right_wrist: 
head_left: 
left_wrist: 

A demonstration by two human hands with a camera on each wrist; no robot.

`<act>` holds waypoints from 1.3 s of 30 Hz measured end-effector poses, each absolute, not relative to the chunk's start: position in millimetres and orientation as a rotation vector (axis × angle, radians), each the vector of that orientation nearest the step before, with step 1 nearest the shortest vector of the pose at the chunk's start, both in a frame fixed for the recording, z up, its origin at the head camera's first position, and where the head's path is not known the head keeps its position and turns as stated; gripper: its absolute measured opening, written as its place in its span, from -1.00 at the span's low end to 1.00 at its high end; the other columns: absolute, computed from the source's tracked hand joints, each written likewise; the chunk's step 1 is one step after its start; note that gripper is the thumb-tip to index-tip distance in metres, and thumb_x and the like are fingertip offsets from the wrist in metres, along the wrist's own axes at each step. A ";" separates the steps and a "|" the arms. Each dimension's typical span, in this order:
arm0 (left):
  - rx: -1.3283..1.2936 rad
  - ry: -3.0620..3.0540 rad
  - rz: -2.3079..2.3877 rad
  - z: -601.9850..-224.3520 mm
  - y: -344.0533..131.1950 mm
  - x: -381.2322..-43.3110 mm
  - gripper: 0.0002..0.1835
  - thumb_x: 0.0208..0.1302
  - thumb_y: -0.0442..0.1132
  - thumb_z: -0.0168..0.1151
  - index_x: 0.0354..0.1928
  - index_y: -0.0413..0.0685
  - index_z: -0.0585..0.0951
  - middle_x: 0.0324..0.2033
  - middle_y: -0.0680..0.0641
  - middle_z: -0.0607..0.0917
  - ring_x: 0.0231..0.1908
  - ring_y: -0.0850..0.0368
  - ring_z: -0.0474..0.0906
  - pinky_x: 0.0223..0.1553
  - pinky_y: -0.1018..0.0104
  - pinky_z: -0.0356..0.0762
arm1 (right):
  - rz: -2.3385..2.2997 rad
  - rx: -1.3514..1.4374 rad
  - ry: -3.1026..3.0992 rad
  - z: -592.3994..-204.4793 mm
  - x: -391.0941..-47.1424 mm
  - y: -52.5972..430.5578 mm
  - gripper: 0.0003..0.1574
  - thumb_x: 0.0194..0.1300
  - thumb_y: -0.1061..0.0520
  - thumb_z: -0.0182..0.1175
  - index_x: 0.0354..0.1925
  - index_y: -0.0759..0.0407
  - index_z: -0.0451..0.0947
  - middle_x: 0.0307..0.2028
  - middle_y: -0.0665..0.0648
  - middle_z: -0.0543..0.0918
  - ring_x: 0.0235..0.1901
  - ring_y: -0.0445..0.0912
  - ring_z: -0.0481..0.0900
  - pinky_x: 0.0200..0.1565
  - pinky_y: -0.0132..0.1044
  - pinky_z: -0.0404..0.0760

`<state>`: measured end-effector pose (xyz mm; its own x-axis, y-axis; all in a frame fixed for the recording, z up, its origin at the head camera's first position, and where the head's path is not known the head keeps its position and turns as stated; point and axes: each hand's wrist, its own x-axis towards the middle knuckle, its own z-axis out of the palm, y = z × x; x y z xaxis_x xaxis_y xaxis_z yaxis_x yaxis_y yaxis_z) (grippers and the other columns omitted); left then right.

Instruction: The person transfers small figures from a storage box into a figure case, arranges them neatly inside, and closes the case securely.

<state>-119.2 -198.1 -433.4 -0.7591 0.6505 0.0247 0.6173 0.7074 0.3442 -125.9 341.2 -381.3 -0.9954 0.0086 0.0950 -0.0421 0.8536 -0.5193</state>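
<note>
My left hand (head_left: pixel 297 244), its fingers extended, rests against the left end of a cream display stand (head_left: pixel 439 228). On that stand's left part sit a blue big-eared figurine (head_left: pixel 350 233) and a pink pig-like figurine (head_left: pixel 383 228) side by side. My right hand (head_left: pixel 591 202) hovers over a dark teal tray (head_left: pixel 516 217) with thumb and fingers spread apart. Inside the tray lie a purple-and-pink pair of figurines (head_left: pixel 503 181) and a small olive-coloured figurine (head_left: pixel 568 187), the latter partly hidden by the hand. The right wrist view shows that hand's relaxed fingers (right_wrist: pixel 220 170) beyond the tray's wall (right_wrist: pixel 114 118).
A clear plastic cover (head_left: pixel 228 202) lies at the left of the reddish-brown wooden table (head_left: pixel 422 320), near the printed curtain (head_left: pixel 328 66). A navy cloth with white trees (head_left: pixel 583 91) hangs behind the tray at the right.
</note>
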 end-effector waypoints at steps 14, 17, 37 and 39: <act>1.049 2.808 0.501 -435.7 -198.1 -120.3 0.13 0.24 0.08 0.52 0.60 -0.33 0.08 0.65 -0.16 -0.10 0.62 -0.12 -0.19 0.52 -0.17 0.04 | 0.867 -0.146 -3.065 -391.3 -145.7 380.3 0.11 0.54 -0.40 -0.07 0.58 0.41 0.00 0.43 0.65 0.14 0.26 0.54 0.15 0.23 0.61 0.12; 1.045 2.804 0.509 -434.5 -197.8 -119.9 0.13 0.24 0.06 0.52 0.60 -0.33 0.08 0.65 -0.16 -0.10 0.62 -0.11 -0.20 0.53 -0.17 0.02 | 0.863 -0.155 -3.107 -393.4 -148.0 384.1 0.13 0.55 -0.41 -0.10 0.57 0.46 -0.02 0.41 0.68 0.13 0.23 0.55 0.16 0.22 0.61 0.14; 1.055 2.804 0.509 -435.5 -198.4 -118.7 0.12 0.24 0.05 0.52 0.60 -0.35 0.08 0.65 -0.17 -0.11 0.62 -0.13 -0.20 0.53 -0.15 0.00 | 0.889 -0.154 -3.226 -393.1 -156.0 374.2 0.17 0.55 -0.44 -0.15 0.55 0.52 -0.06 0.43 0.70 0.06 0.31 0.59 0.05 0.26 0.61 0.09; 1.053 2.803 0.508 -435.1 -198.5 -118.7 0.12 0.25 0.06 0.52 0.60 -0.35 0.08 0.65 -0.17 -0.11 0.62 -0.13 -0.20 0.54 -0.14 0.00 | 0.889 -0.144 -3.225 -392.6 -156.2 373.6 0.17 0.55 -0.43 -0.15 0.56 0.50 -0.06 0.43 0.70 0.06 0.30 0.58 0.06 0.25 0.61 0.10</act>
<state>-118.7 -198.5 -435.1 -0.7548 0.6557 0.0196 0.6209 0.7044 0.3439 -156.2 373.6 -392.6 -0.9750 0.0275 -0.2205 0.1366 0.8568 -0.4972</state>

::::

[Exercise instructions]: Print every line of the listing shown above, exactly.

[Answer area]:
right_wrist: 
head_left: 
left_wrist: 

A demonstration by two human hands with a camera on each wrist; no robot.

`<act>` holds waypoints from 1.3 s of 30 Hz measured end-effector poses, each absolute, not relative to the chunk's start: position in millimetres and orientation as a rotation vector (axis × angle, radians), each the vector of that orientation nearest the step before, with step 1 nearest the shortest vector of the pose at the chunk's start, both in a frame fixed for the recording, z up, its origin at the head camera's first position, and where the head's path is not known the head keeps its position and turns as stated; gripper: its absolute measured opening, written as its place in its span, from -1.00 at the span's low end to 1.00 at its high end; the other columns: absolute, computed from the source's tracked hand joints, each written likewise; the chunk's step 1 is one step after its start; note that gripper is the thumb-tip to index-tip distance in metres, and thumb_x and the like are fingertip offsets from the wrist in metres, along the wrist's own axes at each step. A ";" separates the steps and a "|" the arms. Each dimension's typical span, in this order:
arm0 (left):
  - rx: -1.3283..1.2936 rad
  - ry: -3.0620..3.0540 rad
  - rz: -2.3079..2.3877 rad
  - z: -601.9850..-224.3520 mm
  - y: -344.0533..131.1950 mm
  - x: -381.2322..-43.3110 mm
  - gripper: 0.0002..0.1835
  - thumb_x: 0.0208..0.1302
  - thumb_y: -0.0442..0.1132
  - thumb_z: -0.0168..0.1151
  - index_x: 0.0354..0.1928
  - index_y: -0.0413..0.0685
  - index_z: -0.0585..0.0951
  - middle_x: 0.0324..0.2033
  - middle_y: -0.0680..0.0641
  - middle_z: -0.0607..0.0917
  - ring_x: 0.0231..0.1908
  - ring_y: -0.0850..0.0368
  - ring_z: -0.0474..0.0906
  - pinky_x: 0.0223..0.1553
  - pinky_y: -0.1018..0.0104
  - pinky_z: -0.0356..0.0762
arm1 (right):
  - rz: -2.3385..2.2997 rad
  - rx: -1.3514..1.4374 rad
  - ry: -3.1026..3.0992 rad
  - z: -592.3994..-204.4793 mm
  - x: -391.0941..-47.1424 mm
  - y: -52.5972..430.5578 mm
  - gripper: 0.0003..0.1574
  - thumb_x: 0.0194..0.1300
  - thumb_y: -0.1061..0.0520
  - thumb_z: -0.0182..0.1175
  - index_x: 0.0354..0.1925
  - index_y: -0.0759..0.0407
  - index_z: -0.0451..0.0947
  - middle_x: 0.0307..0.2028
  - middle_y: -0.0665..0.0648
  - middle_z: -0.0543..0.0918
  - ring_x: 0.0235..0.1901
  - ring_y: -0.0445..0.0912
  - ring_z: -0.0481..0.0900
  - pinky_x: 0.0200..0.1565
  - pinky_y: -0.0132..0.1044
  - pinky_z: -0.0404..0.0760

`<state>`: measured end-effector pose (xyz mm; its own x-axis, y-axis; all in a frame fixed for the recording, z up, its origin at the head camera's first position, and where the head's path is not known the head keeps its position and turns as stated; point and axes: each hand's wrist, its own x-axis towards the middle knuckle, its own z-axis out of the palm, y = z × x; x y z xaxis_x xaxis_y xaxis_z yaxis_x yaxis_y yaxis_z) (grippers and the other columns omitted); left then right.

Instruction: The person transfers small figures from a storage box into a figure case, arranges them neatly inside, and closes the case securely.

<state>-119.2 -198.1 -433.4 -0.7591 0.6505 0.0247 0.6173 0.7074 0.3442 -125.9 341.2 -381.3 -0.9954 0.0086 0.0950 -0.0421 0.8536 -0.5193</state>
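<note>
My left hand (head_left: pixel 297 244), its fingers extended, rests against the left end of a cream display stand (head_left: pixel 439 228). On that stand's left part sit a blue big-eared figurine (head_left: pixel 350 233) and a pink pig-like figurine (head_left: pixel 383 228) side by side. My right hand (head_left: pixel 591 202) hovers over a dark teal tray (head_left: pixel 516 217) with thumb and fingers spread apart. Inside the tray lie a purple-and-pink pair of figurines (head_left: pixel 503 181) and a small olive-coloured figurine (head_left: pixel 568 187), the latter partly hidden by the hand. The right wrist view shows that hand's relaxed fingers (right_wrist: pixel 220 170) beyond the tray's wall (right_wrist: pixel 114 118).
A clear plastic cover (head_left: pixel 228 202) lies at the left of the reddish-brown wooden table (head_left: pixel 422 320), near the printed curtain (head_left: pixel 328 66). A navy cloth with white trees (head_left: pixel 583 91) hangs behind the tray at the right.
</note>
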 end-effector waypoints at steps 14, 17, 37 and 39: <act>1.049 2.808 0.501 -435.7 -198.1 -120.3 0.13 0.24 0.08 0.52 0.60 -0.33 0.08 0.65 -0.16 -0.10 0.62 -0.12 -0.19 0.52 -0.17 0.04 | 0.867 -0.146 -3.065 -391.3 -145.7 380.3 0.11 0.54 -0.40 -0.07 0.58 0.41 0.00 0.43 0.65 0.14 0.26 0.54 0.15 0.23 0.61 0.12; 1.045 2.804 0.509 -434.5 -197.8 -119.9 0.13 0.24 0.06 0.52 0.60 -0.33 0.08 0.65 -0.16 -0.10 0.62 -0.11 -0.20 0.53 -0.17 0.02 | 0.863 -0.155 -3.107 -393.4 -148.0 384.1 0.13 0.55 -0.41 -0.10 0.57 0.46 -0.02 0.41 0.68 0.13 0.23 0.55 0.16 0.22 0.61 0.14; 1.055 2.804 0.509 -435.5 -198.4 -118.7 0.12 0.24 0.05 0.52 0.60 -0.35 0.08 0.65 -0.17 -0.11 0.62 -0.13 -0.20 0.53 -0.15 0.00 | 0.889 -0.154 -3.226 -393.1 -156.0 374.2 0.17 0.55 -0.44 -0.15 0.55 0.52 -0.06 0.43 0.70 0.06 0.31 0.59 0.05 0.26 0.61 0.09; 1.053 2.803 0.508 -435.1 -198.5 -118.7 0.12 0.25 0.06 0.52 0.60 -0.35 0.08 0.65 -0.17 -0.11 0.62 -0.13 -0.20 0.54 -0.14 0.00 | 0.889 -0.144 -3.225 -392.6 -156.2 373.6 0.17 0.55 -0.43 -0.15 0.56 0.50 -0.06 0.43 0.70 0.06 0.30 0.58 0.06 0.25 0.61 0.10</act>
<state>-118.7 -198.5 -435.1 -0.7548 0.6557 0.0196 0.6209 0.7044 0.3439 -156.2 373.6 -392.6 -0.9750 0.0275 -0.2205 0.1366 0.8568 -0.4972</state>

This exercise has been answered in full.